TASK ITEM:
Reproduce the entire listing exactly as written, apart from its pictures.

** PROVIDED MATERIAL follows **

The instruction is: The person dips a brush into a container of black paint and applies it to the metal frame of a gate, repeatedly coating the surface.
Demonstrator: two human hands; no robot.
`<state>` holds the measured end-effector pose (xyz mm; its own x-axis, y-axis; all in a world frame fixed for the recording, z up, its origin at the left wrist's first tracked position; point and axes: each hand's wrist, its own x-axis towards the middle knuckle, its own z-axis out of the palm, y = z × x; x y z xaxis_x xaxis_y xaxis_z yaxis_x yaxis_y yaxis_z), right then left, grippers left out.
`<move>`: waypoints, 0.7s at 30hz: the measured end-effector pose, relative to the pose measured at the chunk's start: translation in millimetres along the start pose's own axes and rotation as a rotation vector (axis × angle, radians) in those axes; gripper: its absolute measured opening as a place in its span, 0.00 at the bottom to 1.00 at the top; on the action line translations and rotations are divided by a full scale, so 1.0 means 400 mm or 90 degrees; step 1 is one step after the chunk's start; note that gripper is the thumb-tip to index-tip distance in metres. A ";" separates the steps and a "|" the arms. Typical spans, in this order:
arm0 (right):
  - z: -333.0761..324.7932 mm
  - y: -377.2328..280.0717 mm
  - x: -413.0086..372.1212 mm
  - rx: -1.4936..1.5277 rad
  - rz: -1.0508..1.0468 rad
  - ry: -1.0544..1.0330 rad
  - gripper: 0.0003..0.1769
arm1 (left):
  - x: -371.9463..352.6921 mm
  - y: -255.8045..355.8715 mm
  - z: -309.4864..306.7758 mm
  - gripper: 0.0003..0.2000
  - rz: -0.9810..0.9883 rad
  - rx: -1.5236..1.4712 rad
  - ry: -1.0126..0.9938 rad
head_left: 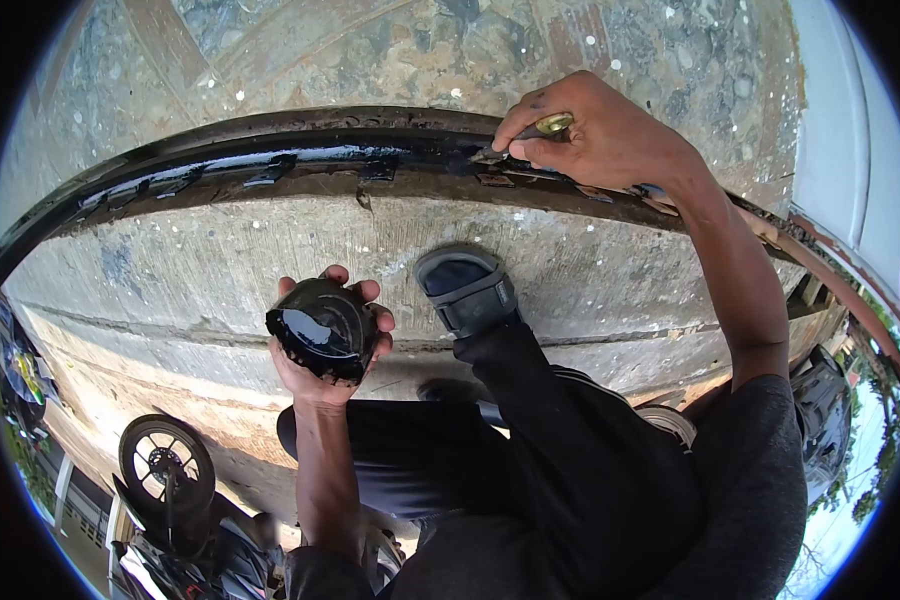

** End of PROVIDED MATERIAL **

RESULT OF THE EXERCISE:
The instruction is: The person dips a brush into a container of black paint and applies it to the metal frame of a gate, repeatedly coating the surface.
Demonstrator: two human hands; no robot.
`<state>` holds the measured end-effector pose (xyz mm; its own x-axis, y-axis; all in a world frame fixed for the recording, z up, its origin at the left wrist's first tracked position; point and axes: each hand's wrist, its own x-axis towards the middle knuckle, its own z-axis out of the palm, y = z × x; x y z xaxis_x xaxis_y xaxis_z yaxis_x yaxis_y yaxis_z), right then left, grippers left out.
`<move>`: waypoints, 0.7s at 30hz: the measured end-effector pose, relative to the pose measured at the chunk's start: translation in millimetres along the start pose's own axes and rotation as a rotation vector (axis × angle, radians) in those axes; gripper: its absolute measured opening as a place in its span, 0.00 at the bottom to 1.00 at the top; on the action line translations and rotations are divided by a full scale, so 1.0 means 400 mm or 90 degrees; step 1 is one step after the chunk's start; note that gripper is the thumb-tip to index-tip distance in metres. A ";" separates the steps and a "|" the arms. Typical spans, in this order:
arm0 (right):
  - z: -333.0761..324.7932 mm
  - y: -377.2328..280.0717 mm
  - x: -413.0086..372.1212 mm
  - rx: -1.4936..1.5277 rad
  - rz: -1.0508..1.0468 rad
  - ry: -1.0544..1.0330 rad
  - gripper: 0.0003..0.1769
arm1 (left):
  - x: -371.9463..352.6921 mm
  - y: -255.8045..355.8715 mm
  - z: -309.4864..306.7758 mm
  - gripper: 0.0003..0.2000
  - rz: -0.9810..0.9883 rad
  - rx: -1.5236..1.4712 rad
  - ry: -1.0126..0.9938 rad
head_left: 

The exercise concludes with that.